- _Exercise_: Look through the material below and return every line that contains "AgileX".

____________

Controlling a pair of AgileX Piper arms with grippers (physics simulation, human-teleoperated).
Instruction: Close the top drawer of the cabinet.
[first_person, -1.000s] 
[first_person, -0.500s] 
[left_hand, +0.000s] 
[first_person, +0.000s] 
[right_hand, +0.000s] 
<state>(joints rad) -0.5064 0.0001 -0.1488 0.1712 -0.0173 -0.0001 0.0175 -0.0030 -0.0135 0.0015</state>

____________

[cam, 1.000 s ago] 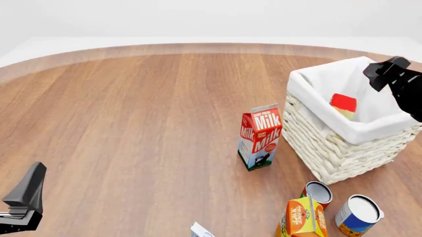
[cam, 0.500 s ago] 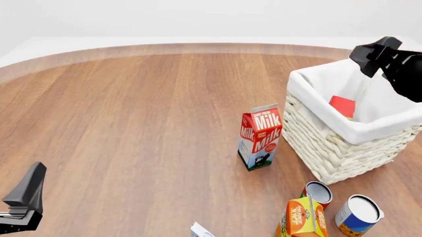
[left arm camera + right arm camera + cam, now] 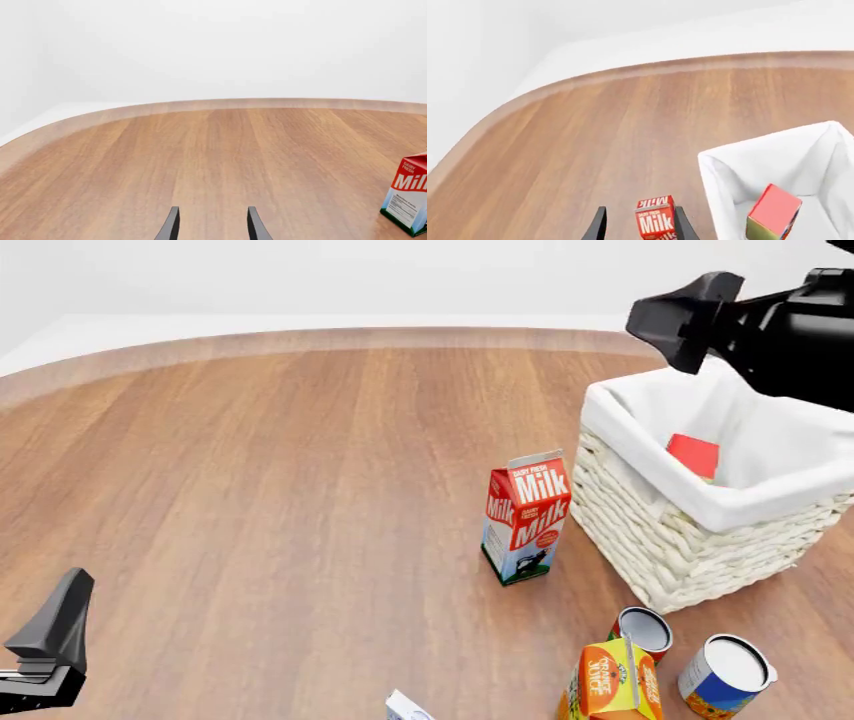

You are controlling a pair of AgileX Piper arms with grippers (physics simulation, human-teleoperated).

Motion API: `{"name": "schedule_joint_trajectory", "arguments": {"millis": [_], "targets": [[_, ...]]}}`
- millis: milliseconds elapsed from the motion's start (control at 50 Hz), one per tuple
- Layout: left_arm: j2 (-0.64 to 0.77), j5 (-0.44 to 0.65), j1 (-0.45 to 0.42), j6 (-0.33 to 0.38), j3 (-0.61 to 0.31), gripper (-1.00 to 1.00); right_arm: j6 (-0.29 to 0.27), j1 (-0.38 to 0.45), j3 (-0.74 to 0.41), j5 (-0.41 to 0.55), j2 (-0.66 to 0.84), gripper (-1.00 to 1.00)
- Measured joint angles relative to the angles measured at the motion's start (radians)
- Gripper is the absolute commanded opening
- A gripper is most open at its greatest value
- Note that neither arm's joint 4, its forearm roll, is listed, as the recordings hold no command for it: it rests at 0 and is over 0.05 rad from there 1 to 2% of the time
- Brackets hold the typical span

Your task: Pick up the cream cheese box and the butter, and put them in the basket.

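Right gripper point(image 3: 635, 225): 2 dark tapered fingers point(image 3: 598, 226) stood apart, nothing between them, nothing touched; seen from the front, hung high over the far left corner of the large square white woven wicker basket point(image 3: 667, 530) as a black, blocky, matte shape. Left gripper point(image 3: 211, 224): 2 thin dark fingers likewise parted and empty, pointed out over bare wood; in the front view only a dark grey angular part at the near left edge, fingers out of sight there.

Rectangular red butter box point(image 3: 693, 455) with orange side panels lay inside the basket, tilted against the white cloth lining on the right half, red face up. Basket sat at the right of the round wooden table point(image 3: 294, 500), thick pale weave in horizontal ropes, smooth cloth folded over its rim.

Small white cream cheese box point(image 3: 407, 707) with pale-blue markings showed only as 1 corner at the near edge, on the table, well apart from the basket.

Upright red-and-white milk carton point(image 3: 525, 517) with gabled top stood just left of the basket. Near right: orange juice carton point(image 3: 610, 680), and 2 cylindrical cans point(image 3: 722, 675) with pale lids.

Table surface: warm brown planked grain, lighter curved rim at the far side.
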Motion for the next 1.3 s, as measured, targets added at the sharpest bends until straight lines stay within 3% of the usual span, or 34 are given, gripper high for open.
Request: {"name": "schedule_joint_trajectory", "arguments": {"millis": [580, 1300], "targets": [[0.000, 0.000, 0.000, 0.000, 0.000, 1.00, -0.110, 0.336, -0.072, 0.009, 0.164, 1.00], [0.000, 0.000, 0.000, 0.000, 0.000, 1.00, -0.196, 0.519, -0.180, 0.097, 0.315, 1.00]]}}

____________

- _Written reply_:
Controlling a pair of AgileX Piper arms with grippers (physics simulation, human-teleoperated).
You are controlling a pair of AgileX Piper arms with grippers (physics simulation, human-teleoperated).

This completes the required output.